Nul besoin donc de refaire en son entier l’enquête publique mais s’appliquent des modalités spécifiques de régularisation. Lorsque le vice de procédure affectant le document d’urbanisme tient à une irrégularité intervenue après la clôture de l’enquête publique et entachant les seules conclusions motivées du commissaire enquêteur, il n’est pas nécessaire, précise le Conseil d’Etat, pour régulariser la procédure d’adoption du document d’urbanisme, de diligenter une nouvelle enquête publique. Dans ce cas, il appartient à l’autorité compétente de saisir, en application de l’article L. 123-3 du code de l’environnement, le tribunal administratif dans le ressort duquel se trouve son siège afin qu’il désigne le commissaire enquêteur chargé de rendre à nouveau des conclusions motivées sur le projet, en se fondant sur l’ensemble des éléments recueillis à l’occasion de l’enquête publique déjà réalisée, notamment les registres d’enquête, les comptes rendus de réunions publiques, les observations du public et le rapport déjà établi par le commissaire enquêteur.
Et un tel mode d’emploi (nouvelle saisine du commissaire enquêteur qui complète ses réponses puis délibération) s’applique en l’espèce, précise le Conseil d’Etat.

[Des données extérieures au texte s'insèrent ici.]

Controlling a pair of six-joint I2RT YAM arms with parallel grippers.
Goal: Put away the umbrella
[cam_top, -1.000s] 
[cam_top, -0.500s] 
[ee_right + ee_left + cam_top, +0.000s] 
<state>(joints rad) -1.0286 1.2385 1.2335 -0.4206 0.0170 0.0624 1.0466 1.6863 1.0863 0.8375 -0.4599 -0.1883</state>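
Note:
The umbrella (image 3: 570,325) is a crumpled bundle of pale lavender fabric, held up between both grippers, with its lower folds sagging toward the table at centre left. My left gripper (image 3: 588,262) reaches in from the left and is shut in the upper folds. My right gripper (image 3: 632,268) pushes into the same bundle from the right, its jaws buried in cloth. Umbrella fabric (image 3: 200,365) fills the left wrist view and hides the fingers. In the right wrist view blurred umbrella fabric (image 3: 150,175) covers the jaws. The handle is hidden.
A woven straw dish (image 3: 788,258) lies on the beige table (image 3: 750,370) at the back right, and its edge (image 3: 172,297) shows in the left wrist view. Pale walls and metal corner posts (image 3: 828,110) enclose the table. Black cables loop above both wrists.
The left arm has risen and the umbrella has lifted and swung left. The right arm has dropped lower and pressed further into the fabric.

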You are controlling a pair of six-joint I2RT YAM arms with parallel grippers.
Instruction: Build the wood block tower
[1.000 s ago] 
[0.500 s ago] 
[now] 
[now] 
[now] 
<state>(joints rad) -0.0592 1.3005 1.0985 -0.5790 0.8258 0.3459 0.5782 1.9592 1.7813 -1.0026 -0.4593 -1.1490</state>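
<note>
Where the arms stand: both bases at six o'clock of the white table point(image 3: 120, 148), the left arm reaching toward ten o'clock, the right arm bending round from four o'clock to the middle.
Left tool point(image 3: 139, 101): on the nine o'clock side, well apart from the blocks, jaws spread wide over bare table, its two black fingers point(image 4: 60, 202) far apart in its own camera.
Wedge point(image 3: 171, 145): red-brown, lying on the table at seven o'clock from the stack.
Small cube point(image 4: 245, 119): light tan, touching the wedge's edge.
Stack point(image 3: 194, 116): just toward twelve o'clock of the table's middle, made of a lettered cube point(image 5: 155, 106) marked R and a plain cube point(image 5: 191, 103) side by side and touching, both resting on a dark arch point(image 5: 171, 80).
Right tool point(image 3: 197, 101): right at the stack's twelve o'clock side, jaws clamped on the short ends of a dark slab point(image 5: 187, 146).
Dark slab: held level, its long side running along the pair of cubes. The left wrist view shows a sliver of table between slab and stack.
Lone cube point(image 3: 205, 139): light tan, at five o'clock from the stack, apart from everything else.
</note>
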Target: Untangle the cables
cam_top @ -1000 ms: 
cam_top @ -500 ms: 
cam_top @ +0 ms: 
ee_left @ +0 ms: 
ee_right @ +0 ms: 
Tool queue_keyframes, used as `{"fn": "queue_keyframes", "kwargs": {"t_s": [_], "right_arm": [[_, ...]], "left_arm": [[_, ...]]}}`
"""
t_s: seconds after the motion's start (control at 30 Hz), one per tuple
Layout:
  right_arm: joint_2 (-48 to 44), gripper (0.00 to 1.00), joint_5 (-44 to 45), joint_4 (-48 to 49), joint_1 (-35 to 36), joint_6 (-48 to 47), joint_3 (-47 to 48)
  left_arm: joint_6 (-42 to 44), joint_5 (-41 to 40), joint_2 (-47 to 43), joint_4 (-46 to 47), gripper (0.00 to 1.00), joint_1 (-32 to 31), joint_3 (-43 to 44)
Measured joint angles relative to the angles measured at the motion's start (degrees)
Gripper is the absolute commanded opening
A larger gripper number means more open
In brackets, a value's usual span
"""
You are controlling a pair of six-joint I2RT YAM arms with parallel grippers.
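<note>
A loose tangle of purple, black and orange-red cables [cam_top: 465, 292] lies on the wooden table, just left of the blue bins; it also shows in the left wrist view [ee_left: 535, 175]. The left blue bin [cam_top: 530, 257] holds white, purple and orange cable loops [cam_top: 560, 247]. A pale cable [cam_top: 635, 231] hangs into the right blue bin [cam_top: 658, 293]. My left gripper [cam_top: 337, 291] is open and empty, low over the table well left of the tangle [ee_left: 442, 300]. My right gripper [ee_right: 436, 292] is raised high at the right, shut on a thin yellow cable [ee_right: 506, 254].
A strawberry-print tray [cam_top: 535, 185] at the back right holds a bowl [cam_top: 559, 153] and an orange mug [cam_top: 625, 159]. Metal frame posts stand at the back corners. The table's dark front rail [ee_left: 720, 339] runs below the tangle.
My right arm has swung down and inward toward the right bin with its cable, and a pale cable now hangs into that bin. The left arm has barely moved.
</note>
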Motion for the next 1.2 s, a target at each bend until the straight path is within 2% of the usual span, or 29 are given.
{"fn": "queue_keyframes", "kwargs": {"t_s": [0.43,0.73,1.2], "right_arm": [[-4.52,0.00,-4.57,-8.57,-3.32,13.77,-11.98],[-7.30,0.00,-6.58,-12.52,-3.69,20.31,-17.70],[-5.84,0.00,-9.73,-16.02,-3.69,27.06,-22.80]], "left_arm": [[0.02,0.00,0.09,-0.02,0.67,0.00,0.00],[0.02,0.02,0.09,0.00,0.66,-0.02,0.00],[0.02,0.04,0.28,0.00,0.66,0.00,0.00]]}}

Selon ce dernier, en effet, le vice entachant la légalité de la délibération et tenant à ce que le commissaire enquêteur n’a pas rendu ses conclusions motivées sur l’ensemble du projet de PLU soumis à enquête publique conformément à l’article R. 123-19 du code de l’environnement peut être régularisé par une nouvelle délibération portant révision du PLU en tant seulement qu’elle concerne le secteur en cause, par laquelle le conseil municipal devra à nouveau se prononcer après avoir pris connaissance des conclusions motivées que le commissaire enquêteur désigné à cet effet aura rendu sur cet aspect du projet en tenant compte de l’ensemble des observations du public relatives au secteur en cause recueillies à l’occasion de l’enquête publique.